Albemarle laundromat receives new literacy center for families
Published 8:05 am Tuesday, May 31, 2022
Families using the facilities at an Albemarle laundromat will now be able to pass the time waiting for clothes to be done by reading.
The Stanly County Public Library, along with a grant and several partners, repurposed a corner of the Corner Laundromat at 1105 W. Main St. into a new Family Literacy Center last week.
The library’s program, “Rinse and Read Laundromat Literacy,” was opened by Sara Hahn, children and youth services librarian, and Glenda Austin, children and youth services assistant. The new area allows children and their families to enjoy books. Hahn led story time at the grand opening of the center along with a ribbon cutting ceremony.
The project was made possible by funding from the federal Institute of Museum and Library Services under the provisions of the Library Services and Technology Act administered by the State Library of North Carolina. The state library is under the division of the North Carolina Department of Natural and Cultural Resources.
Local agencies which helped partner with the library include the Stanly County Chamber of Commerce and the Stanly County Partnership for Children. Hahn said the library hopes to partner with Partnership for Children for other community outreach programs.
Hahn said laundromat literacy is happening in big cities “because studies show that families who are in need of laundromat services are also often in need of free library services.”
She said the owner of the laundromat, Doug Hughes, said many families who use the facilities walk there or have to be careful how much gas they use in their vehicles.
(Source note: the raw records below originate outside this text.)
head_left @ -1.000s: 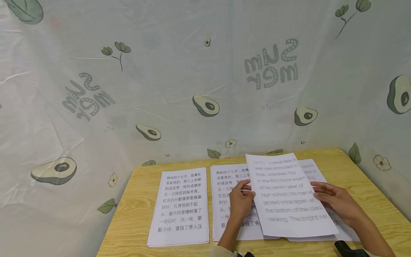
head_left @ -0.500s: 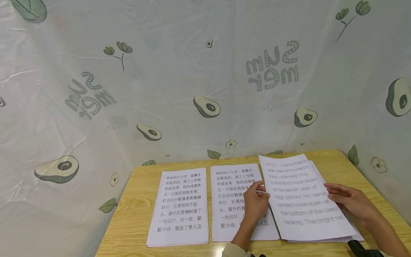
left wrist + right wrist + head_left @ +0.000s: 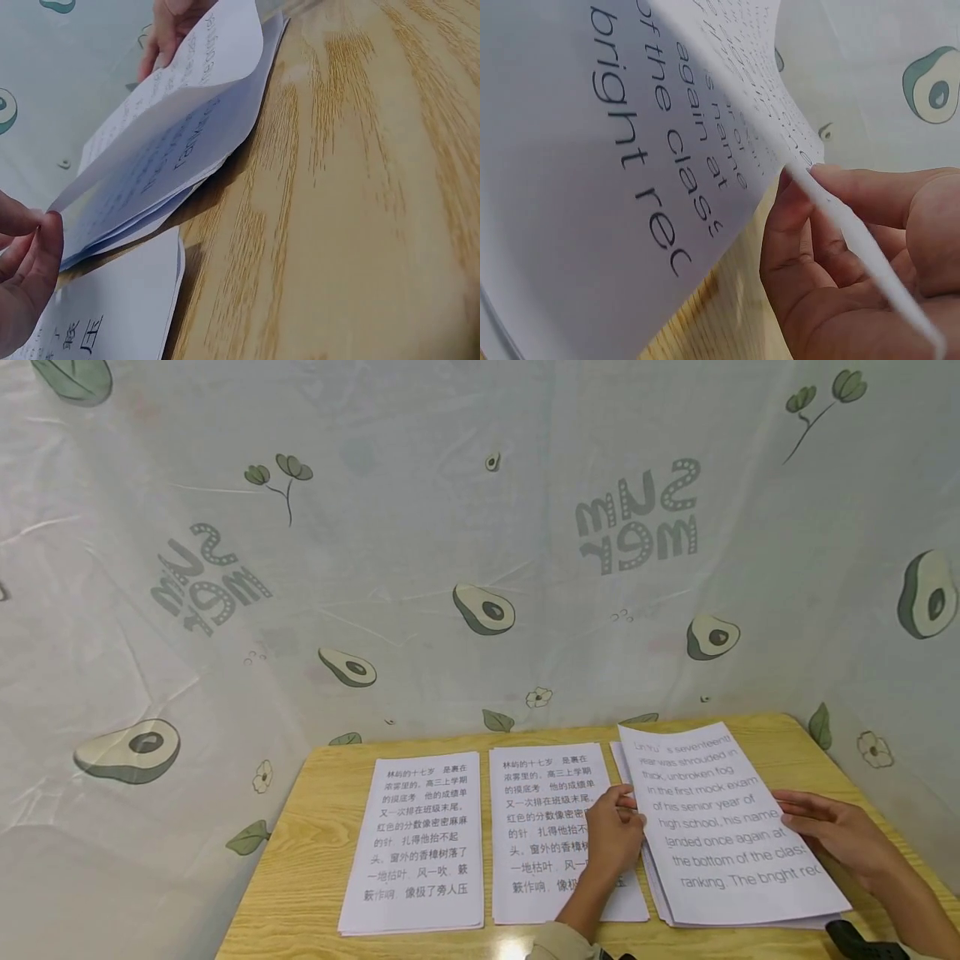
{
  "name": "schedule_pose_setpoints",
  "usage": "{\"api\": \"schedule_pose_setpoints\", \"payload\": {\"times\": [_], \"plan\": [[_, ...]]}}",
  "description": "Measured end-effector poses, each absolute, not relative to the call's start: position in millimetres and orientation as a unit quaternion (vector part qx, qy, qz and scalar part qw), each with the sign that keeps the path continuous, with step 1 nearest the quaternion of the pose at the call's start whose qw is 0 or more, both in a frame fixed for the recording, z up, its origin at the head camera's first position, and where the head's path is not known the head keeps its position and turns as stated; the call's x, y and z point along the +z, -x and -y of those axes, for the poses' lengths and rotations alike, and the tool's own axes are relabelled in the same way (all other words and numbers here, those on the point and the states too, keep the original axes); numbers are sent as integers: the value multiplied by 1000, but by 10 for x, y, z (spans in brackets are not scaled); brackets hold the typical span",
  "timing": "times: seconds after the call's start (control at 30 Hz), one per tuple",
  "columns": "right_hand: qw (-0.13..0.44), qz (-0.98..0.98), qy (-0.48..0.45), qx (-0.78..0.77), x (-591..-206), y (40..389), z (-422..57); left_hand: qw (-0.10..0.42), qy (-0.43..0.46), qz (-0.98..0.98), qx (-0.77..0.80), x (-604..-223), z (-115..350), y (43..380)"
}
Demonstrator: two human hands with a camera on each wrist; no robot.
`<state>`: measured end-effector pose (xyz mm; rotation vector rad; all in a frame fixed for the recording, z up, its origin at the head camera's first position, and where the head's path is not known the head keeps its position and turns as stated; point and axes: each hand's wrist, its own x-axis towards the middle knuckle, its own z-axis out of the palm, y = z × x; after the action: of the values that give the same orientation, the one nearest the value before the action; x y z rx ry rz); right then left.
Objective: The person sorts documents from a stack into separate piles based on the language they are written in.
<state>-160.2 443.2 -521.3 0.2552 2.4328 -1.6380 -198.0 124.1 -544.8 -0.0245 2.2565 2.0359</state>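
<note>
A white sheet of paper [image 3: 723, 827] printed with English text is held between both hands over the right-hand paper stack [image 3: 195, 146]. My left hand [image 3: 617, 833] pinches its left edge between thumb and fingers. At the opposite edge, my right hand [image 3: 843, 839] pinches the paper between thumb and fingertips, as the right wrist view shows. The sheet bows in the left wrist view, with a gap between it and the English-printed page beneath. In the head view it covers most of that stack, whose left and lower edges peek out.
Two more paper stacks with Chinese text lie in a row to the left: a middle stack [image 3: 543, 835], partly behind my left forearm, and a left stack [image 3: 416, 852]. All rest on a wood-grain table [image 3: 307, 802]. A patterned cloth [image 3: 405, 543] hangs behind.
Both hands have carried the sheet to the right, from overlapping the middle stack to over the right-hand stack. The middle stack's text is more exposed now.
</note>
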Motion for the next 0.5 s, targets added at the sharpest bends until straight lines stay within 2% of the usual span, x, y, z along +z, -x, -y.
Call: {"api": "schedule_pose_setpoints", "payload": {"times": [0.5], "plan": [[104,-846,-91,-516,-5275,1645,-4422,62,18,-764,642,-5504,-1289,1993]]}}
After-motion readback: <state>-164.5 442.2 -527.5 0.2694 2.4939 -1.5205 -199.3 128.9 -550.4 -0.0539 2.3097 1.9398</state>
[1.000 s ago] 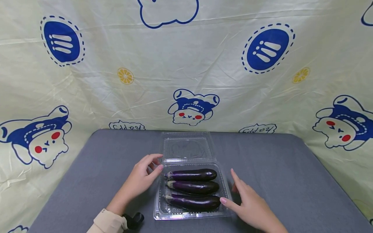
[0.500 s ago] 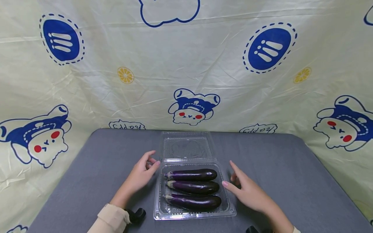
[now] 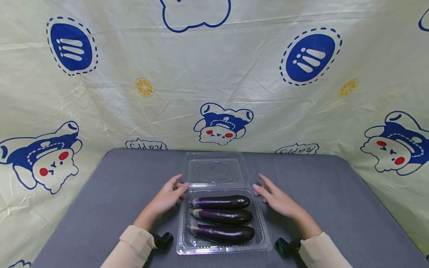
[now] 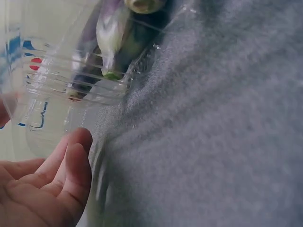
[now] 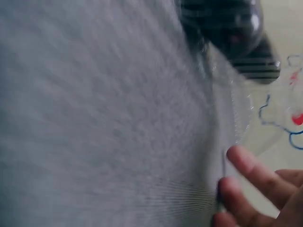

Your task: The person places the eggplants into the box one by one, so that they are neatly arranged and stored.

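Note:
Three dark purple eggplants (image 3: 222,233) lie side by side in the base of a clear plastic clamshell box (image 3: 224,250), stems to the left. Its lid (image 3: 215,168) is folded back flat, away from the person. My left hand (image 3: 169,195) is at the box's left rim near the hinge, thumb tip at the edge, fingers loosely bent. On the opposite side, my right hand (image 3: 276,199) has its thumb and fingertips by the right rim, also near the hinge. Neither hand holds anything; whether they touch the plastic I cannot tell. In the left wrist view, eggplant stems (image 4: 112,42) show through the box wall.
The box stands on a grey cloth-covered table (image 3: 318,178). Behind it hangs a pale curtain (image 3: 214,67) printed with cartoon figures. A black wrist device (image 3: 163,241) sits on the left wrist, and another (image 3: 286,246) on the right.
The right hand has moved from the near right corner of the box up along its side toward the hinge. The left hand drew slightly away, then came back to the rim. The eggplants stay put.

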A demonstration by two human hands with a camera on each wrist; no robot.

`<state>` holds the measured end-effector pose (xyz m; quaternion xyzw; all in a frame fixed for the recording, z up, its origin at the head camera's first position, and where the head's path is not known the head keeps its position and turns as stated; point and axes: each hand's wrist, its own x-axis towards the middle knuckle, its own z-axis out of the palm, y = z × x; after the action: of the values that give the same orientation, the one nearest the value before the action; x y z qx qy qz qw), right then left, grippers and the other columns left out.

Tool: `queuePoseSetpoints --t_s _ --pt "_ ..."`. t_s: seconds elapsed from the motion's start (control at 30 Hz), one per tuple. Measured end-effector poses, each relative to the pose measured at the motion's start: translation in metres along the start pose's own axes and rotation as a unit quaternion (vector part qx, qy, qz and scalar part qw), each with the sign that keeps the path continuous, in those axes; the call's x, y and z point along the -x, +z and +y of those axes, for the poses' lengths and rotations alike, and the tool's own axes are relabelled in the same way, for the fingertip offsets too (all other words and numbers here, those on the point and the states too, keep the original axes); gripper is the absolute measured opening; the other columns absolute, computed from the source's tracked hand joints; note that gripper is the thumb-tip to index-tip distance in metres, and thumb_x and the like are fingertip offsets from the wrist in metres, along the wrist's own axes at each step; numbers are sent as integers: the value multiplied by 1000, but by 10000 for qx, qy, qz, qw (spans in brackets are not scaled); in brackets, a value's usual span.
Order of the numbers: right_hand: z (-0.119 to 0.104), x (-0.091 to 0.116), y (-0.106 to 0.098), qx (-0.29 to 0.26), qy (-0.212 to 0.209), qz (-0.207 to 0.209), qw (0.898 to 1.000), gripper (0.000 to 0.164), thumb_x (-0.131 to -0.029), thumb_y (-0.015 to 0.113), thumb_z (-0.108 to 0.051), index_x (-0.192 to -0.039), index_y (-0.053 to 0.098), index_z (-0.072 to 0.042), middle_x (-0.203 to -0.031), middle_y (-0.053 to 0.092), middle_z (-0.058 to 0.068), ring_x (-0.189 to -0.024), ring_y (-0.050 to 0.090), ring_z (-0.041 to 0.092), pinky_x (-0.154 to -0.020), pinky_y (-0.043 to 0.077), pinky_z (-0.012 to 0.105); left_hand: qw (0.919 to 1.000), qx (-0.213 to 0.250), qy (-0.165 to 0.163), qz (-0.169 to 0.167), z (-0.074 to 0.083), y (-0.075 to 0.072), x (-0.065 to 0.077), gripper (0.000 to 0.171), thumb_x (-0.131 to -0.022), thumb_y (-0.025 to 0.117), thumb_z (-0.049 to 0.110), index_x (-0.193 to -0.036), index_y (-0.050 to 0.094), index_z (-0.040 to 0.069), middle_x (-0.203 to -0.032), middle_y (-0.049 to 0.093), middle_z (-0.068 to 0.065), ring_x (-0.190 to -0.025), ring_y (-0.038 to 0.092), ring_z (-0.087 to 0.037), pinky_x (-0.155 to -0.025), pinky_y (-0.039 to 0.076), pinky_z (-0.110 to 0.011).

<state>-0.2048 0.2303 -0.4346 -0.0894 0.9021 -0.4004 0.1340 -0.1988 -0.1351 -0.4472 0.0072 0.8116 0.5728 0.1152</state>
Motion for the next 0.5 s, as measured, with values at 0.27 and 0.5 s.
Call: queuePoseSetpoints --t_s 0.27,0.5 --pt "2 -25 0 -279 -60 -107 9995 73 -105 36 -50 -159 14 -6 -124 67 13 -97 61 20 -88 48 40 9993 315 57 -189 -1 4 -8 71 -102 54 31 -156 20 -1 -126 63 -23 -93 68 -24 -75 54 -31" --pt "-3 -39 5 -234 14 -130 9996 74 -105 32 -54 -159 15 -7 -133 61 18 -103 62 25 -102 42 54 9985 510 37 -215 -4 7 -18 69 -103 53 28 -156 20 0 -126 64 -24 -96 70 -26 -72 52 -29"
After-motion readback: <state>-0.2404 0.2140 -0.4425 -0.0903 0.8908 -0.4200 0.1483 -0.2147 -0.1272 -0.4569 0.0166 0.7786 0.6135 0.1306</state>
“He thought it would be a great place to put a literacy corner,” Hahn said.
Hahn also said the library hopes to have in-person story time twice a month.
“We have a lot of families in our backyard. For whatever reason they don’t enter the library. It’s a resource that is really underutilized, and a lot of that is because we are missing a big community outreach component that we’re trying to do with things like the farmers market and different kids’ events.”
Places like the farmers market, Hahn said, are paid services, places where people are buying things.
“We’re missing this whole population of underprivileged, under-income families that need our services, but they don’t have the resources to get us. We’re hoping to meet them where they are.”
The whole point of the library, Hahn said, is “to serve the community.” She said the center “is a new way to try to reach out and serve.”